Task item
From the records below, take each line where the string "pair" shows up and copy it.
--- Data for this task ---
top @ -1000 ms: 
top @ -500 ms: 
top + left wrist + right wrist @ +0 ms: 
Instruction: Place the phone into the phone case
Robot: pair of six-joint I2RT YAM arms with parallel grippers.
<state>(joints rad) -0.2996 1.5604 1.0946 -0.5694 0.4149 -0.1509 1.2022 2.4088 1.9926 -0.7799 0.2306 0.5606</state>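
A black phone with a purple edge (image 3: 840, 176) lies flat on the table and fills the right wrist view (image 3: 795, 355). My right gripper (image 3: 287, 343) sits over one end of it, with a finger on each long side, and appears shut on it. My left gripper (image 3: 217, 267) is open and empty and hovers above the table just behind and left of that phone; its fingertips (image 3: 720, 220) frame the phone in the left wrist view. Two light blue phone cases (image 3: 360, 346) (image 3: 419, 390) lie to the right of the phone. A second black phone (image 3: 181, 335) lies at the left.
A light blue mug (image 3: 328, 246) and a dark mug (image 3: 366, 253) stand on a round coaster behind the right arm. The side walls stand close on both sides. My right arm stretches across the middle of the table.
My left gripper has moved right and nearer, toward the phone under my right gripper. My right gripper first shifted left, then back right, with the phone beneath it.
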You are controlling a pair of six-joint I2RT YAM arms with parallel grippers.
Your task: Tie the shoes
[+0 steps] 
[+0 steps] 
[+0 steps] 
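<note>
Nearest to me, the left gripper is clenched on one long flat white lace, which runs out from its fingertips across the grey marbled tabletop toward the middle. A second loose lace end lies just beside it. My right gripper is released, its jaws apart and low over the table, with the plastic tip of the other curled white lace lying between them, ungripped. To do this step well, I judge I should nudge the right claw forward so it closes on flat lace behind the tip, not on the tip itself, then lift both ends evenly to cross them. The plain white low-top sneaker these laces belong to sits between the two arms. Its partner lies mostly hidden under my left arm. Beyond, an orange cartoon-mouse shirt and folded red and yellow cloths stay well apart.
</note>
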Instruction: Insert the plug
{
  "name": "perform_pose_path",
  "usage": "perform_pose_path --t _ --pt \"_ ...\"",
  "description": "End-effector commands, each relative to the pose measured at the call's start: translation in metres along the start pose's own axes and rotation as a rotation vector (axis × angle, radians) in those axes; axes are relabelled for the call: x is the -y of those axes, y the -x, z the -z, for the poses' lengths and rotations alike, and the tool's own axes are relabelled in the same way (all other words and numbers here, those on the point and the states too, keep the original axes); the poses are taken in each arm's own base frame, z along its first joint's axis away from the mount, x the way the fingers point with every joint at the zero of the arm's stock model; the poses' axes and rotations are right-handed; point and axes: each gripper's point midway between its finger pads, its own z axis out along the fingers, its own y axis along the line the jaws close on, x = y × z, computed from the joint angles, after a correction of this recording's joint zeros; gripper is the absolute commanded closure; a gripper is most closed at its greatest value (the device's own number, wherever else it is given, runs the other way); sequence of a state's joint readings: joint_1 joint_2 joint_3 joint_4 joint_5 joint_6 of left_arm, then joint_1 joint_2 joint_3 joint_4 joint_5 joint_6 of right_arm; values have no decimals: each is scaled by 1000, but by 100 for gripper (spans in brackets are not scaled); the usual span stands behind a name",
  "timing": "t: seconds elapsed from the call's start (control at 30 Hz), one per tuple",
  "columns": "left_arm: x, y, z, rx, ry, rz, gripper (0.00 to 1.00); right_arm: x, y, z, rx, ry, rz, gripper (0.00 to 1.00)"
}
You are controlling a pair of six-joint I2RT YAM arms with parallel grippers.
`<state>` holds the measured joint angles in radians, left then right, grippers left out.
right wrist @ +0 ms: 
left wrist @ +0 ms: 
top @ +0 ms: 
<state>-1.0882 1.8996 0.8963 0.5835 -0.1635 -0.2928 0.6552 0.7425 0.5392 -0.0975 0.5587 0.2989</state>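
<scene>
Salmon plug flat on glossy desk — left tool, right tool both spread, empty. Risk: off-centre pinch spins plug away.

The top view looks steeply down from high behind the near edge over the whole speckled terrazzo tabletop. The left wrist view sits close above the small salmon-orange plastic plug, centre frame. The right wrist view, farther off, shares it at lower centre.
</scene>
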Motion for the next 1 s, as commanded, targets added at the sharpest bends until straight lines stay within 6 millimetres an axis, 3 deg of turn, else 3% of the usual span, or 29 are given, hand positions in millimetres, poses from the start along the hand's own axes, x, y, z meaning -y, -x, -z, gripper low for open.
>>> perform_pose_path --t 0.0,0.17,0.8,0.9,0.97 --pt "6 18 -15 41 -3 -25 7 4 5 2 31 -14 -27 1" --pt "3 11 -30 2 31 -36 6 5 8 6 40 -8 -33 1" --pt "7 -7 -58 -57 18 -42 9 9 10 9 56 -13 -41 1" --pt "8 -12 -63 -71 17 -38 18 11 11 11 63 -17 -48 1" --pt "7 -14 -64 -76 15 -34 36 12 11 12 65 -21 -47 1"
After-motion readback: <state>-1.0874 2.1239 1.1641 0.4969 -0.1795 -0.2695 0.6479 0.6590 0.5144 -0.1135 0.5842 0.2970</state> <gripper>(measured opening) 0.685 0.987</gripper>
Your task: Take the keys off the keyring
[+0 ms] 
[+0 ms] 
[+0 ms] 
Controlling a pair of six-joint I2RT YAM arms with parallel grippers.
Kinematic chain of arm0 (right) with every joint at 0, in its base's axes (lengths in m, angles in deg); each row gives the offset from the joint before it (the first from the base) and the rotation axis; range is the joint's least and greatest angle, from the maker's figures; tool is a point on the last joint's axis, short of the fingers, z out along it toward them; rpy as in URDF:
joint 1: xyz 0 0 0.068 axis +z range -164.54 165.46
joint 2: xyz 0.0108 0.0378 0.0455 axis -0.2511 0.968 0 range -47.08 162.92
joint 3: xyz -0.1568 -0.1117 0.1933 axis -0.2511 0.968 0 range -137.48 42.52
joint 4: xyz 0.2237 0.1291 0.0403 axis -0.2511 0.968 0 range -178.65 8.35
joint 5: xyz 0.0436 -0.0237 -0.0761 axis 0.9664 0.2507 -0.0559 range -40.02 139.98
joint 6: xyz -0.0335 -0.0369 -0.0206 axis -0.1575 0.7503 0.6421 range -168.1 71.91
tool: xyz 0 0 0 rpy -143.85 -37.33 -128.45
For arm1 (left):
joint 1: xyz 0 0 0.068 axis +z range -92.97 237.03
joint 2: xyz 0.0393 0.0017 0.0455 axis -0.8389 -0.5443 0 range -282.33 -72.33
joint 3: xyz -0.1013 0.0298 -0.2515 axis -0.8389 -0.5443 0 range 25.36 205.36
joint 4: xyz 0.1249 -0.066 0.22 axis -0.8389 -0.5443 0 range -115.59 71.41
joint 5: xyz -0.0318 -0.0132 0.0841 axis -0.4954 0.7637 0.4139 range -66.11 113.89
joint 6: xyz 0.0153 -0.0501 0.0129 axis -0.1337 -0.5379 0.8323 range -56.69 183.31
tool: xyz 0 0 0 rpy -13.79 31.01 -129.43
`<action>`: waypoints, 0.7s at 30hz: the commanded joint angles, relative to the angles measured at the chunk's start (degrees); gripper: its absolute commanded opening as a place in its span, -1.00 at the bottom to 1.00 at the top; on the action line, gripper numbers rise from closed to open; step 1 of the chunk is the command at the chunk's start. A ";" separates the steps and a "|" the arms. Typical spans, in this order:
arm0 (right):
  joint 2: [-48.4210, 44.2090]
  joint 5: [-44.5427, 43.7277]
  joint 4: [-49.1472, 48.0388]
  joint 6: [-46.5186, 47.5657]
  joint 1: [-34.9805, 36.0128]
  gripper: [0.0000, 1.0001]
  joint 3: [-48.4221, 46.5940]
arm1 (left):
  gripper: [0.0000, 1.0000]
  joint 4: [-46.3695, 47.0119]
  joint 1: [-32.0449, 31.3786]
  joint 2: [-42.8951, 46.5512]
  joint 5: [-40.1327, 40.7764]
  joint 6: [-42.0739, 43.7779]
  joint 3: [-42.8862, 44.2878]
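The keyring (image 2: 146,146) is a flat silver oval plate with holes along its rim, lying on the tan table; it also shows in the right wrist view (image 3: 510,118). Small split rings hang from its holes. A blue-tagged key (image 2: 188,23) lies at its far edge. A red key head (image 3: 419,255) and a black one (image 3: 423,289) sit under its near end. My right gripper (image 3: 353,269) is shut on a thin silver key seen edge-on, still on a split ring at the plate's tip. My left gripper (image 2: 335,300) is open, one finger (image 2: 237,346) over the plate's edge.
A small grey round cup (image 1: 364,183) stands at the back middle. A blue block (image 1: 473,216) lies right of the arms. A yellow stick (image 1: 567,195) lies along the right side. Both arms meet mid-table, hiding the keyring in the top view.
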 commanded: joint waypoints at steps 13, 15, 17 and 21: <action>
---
Result for this exercise
Robot: pair of six-joint I2RT YAM arms with parallel grippers.
You are controlling a pair of six-joint I2RT YAM arms with parallel grippers.
You are controlling a pair of six-joint I2RT YAM arms with parallel grippers.
Controlling a pair of six-joint I2RT YAM arms with parallel grippers.

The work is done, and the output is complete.